* _Dataset extract_:
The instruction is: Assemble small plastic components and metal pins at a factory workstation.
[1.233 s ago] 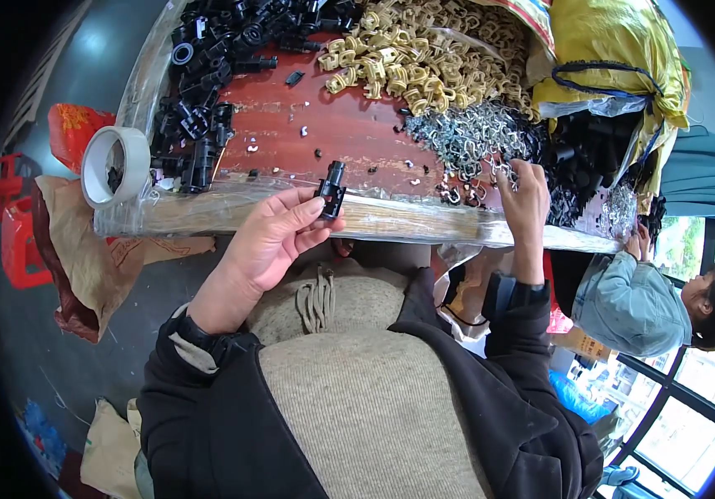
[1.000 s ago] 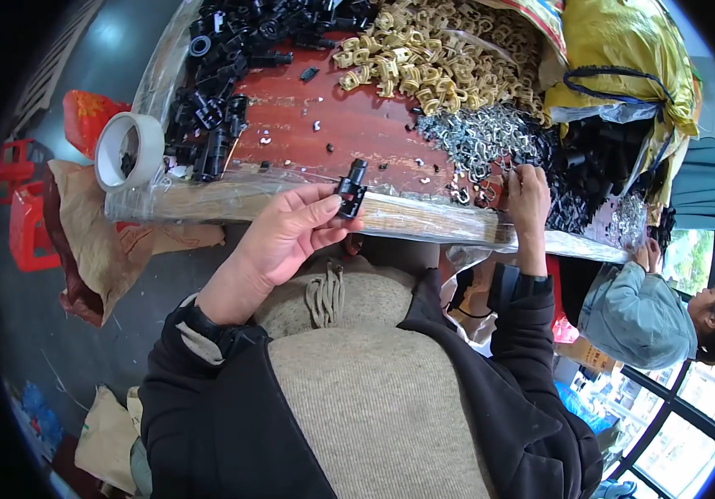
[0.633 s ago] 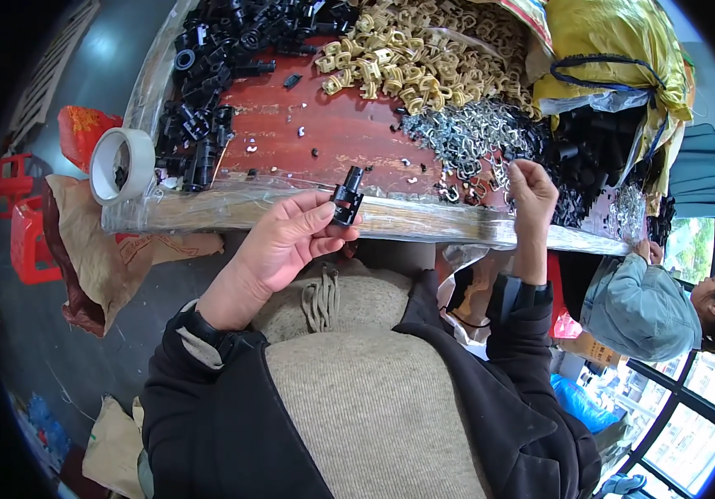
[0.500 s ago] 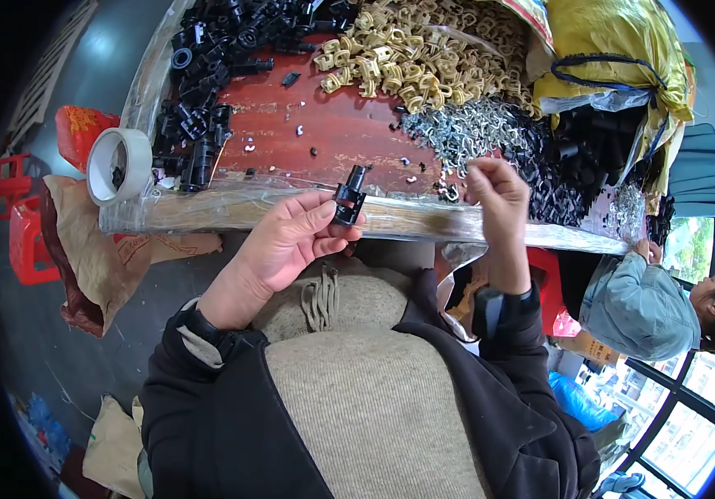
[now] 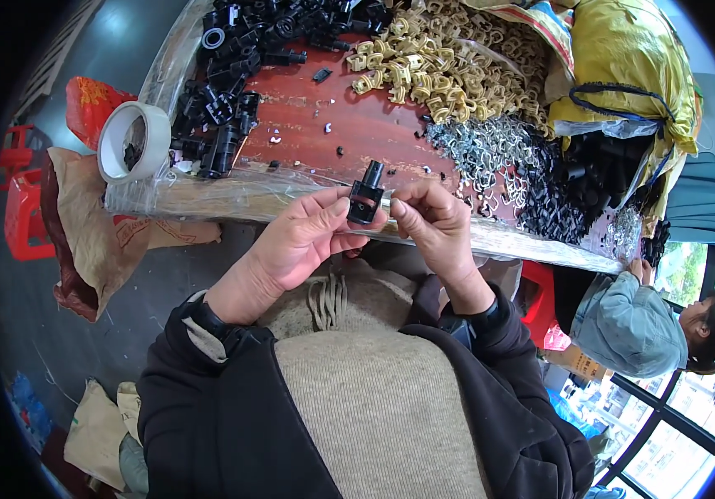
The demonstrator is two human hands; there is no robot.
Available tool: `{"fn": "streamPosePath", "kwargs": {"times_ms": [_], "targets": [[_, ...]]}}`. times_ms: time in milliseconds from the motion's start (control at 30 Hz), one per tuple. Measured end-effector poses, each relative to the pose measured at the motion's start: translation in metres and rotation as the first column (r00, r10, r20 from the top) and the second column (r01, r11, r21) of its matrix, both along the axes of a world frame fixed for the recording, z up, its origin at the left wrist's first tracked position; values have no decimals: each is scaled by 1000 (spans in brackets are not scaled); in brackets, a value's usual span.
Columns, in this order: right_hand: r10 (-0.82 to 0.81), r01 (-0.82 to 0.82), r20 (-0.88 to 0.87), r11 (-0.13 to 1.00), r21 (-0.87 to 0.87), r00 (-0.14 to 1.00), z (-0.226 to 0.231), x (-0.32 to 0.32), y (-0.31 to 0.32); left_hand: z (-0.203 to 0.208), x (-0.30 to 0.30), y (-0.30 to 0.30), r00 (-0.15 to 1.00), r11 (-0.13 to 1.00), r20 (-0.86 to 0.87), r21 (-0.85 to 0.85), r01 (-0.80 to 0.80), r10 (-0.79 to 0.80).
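We pinch the small black plastic fitting [image 5: 366,198] upright in our left hand [image 5: 303,237] over the tabletop's [image 5: 349,133] near edge, so our right hand [image 5: 434,223], fingertips closed on a silvery piece, meets its side.

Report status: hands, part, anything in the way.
Left hand pinching black plastic part. Right hand touching its side. Nothing between them.
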State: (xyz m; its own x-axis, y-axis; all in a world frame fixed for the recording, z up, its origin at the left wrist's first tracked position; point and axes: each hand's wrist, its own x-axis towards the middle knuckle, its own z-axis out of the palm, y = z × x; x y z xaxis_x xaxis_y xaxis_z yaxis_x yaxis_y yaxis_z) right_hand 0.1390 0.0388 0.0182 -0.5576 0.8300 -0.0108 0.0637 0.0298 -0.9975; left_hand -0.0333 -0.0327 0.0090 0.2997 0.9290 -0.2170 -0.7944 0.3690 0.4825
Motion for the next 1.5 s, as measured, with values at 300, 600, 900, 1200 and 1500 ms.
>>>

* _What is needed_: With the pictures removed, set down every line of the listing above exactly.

* _Response_:
The instruction is: Assemble small plastic components and metal pins at a factory workstation.
[1.233 s ago] 
[1.000 s ago] 
[0.633 s ago] 
[0.500 s ago] 
[now] 
The demonstrator is two human hands; there is no robot.
Available tool: `{"fn": "streamPosePath", "kwargs": {"times_ms": [_], "targets": [[_, ...]]}}`. times_ms: time in milliseconds from the motion's start (control at 30 Hz), one per tuple. Measured end-effector poses, each relative to the pose measured at the motion's start: translation in metres and rotation as the first column (r00, r10, r20 from the top) and the second column (r01, r11, r21) of its matrix, both along the axes of a world frame fixed for the recording, z up, its origin at the left wrist's first tracked position; values have no decimals: each is scaled by 1000 (spans in brackets are not scaled); in brackets, a value's usual span.
Columns, in this order: right_hand: r10 (-0.82 to 0.81), r01 (-0.82 to 0.82), r20 (-0.88 to 0.87), r11 (-0.13 to 1.00), r21 (-0.87 to 0.87), r00 (-0.14 to 1.00), z (-0.226 to 0.231), x (-0.32 to 0.32), y (-0.31 to 0.32); left_hand: z (-0.203 to 0.208), x (-0.30 to 0.30), y (-0.30 to 0.30), r00 (-0.15 to 1.00), r11 (-0.13 to 1.00), r20 (-0.86 to 0.87), r21 (-0.85 to 0.85), r01 (-0.80 to 0.80), r10 (-0.79 to 0.80).
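We pinch the small black plastic fitting [image 5: 366,198] upright in our left hand [image 5: 303,237] over the tabletop's [image 5: 349,133] near edge, so our right hand [image 5: 434,223], fingertips closed on a silvery piece, meets its side.

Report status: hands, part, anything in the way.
Left hand pinching black plastic part. Right hand touching its side. Nothing between them.
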State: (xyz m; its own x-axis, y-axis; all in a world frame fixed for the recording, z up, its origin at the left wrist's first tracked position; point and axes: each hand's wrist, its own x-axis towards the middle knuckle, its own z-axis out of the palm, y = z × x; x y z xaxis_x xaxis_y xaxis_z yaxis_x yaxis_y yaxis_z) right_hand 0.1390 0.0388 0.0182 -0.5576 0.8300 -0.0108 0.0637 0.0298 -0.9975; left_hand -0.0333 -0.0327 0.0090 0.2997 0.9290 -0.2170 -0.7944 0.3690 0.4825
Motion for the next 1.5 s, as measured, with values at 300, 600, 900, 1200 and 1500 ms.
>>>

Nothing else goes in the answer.